- **Task objective**
Exact reproduction required: the lines below from the line with "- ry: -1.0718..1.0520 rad" to the line with "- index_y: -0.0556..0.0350", both ends included, and no others.

- **Data section**
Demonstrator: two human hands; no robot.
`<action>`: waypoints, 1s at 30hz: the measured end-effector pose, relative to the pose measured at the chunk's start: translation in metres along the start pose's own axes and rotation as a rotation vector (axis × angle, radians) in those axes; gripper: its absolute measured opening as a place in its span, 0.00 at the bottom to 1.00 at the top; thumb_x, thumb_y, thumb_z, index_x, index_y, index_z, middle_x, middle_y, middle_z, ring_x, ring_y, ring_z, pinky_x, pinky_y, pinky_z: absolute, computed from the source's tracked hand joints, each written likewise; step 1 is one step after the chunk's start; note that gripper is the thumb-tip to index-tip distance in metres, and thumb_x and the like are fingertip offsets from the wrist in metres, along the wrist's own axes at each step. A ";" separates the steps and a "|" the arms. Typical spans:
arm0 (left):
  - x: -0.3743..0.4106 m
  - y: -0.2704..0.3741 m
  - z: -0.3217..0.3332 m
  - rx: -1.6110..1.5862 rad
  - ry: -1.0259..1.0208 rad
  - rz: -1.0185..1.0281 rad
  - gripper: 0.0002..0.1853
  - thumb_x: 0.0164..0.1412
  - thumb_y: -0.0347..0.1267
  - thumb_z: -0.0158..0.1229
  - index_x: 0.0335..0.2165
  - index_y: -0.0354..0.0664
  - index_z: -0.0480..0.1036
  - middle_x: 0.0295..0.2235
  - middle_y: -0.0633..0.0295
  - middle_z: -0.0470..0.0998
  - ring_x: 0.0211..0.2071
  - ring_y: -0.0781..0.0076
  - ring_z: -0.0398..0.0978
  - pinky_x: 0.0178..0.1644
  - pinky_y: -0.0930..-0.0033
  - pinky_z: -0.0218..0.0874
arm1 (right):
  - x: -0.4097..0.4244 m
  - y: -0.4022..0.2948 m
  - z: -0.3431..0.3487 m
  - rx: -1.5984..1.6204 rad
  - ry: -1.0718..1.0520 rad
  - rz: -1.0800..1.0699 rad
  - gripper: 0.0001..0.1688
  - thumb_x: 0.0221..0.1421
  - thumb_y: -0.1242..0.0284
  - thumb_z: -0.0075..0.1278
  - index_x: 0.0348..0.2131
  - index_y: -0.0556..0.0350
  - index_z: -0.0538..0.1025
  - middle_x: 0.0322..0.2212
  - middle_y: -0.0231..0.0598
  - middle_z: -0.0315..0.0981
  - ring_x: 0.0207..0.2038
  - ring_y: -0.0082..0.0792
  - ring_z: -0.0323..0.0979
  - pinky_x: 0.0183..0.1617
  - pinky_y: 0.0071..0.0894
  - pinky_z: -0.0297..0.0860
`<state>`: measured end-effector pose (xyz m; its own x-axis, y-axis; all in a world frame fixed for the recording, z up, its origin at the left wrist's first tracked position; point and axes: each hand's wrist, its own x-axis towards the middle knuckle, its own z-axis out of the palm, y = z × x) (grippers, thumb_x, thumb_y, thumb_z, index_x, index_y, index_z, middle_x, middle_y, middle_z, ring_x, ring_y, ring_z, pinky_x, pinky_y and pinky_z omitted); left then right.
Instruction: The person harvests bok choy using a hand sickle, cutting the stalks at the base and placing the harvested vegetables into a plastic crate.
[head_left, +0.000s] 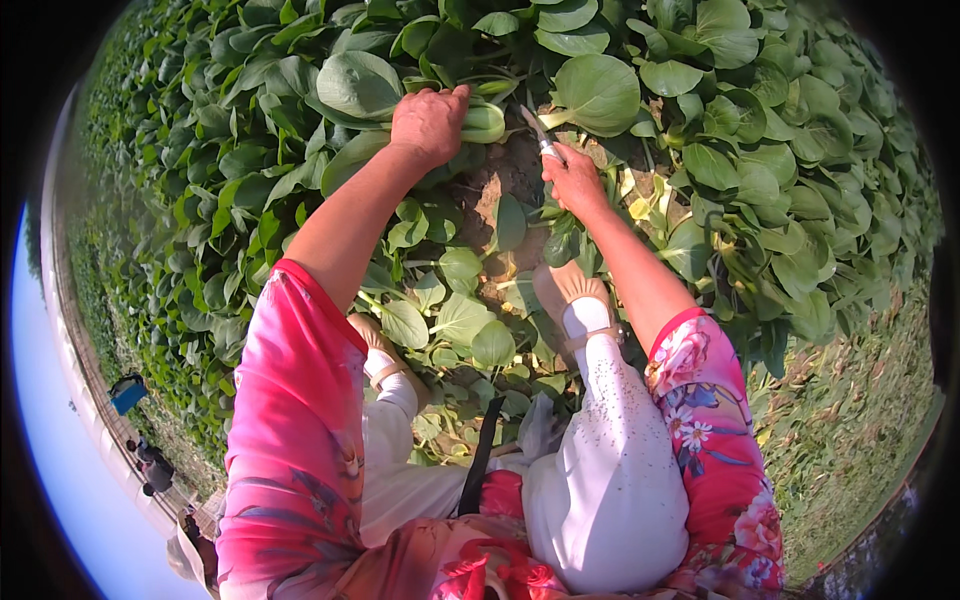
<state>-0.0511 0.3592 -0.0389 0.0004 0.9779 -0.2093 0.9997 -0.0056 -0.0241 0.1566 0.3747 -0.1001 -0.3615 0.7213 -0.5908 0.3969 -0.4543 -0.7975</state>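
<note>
My left hand (429, 124) is closed around a head of bok choy (482, 123), which lies on its side with its pale stem base towards the right and its leaves to the left. My right hand (576, 178) grips the light handle of a knife (535, 124), its blade directed up and left, a little right of the stem base. A large bok choy leaf (598, 94) spreads just beyond the blade. Bare soil (487, 187) shows beneath and between both hands.
Dense bok choy plants (225, 142) stand at the left, ahead and right. Loose leaves (461, 319) lie around my shoes (581, 292). Trimmed leaves cover the ground (862, 420) at lower right. People (154, 469) and a blue container (127, 394) are far left.
</note>
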 end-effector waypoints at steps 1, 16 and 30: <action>-0.005 0.004 -0.005 -0.046 0.031 0.032 0.28 0.38 0.26 0.51 0.44 0.45 0.61 0.33 0.58 0.72 0.35 0.59 0.69 0.39 0.64 0.61 | -0.009 0.001 -0.007 0.054 -0.012 0.068 0.15 0.45 0.67 0.48 0.31 0.59 0.69 0.17 0.40 0.66 0.20 0.33 0.65 0.28 0.32 0.62; -0.097 0.057 -0.121 -1.117 -0.436 0.368 0.44 0.26 0.33 0.69 0.47 0.38 0.60 0.44 0.58 0.66 0.46 0.66 0.64 0.51 0.68 0.52 | -0.117 -0.058 -0.080 0.217 0.002 -1.101 0.30 0.39 0.68 0.58 0.39 0.66 0.65 0.42 0.52 0.62 0.23 0.22 0.67 0.22 0.14 0.63; -0.090 0.080 -0.101 -1.071 -0.369 0.147 0.39 0.30 0.32 0.66 0.42 0.40 0.54 0.38 0.57 0.65 0.44 0.62 0.63 0.47 0.64 0.55 | -0.123 -0.039 -0.034 0.493 0.028 -0.445 0.15 0.39 0.75 0.58 0.27 0.64 0.69 0.20 0.32 0.69 0.22 0.18 0.67 0.25 0.17 0.66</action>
<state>0.0315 0.2921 0.0762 0.2886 0.8604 -0.4201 0.4978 0.2400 0.8334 0.2141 0.3209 0.0079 -0.3771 0.9055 -0.1945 -0.2197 -0.2915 -0.9310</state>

- **Exercise answer**
  - ry: -1.0718..1.0520 rad
  - rz: -1.0800..1.0699 rad
  - gripper: 0.0001..0.1688
  - thumb_x: 0.0221..0.1421
  - thumb_y: -0.1242..0.0284
  - thumb_z: -0.0075..0.1278
  - index_x: 0.0348..0.2131
  - index_y: -0.0556..0.0350

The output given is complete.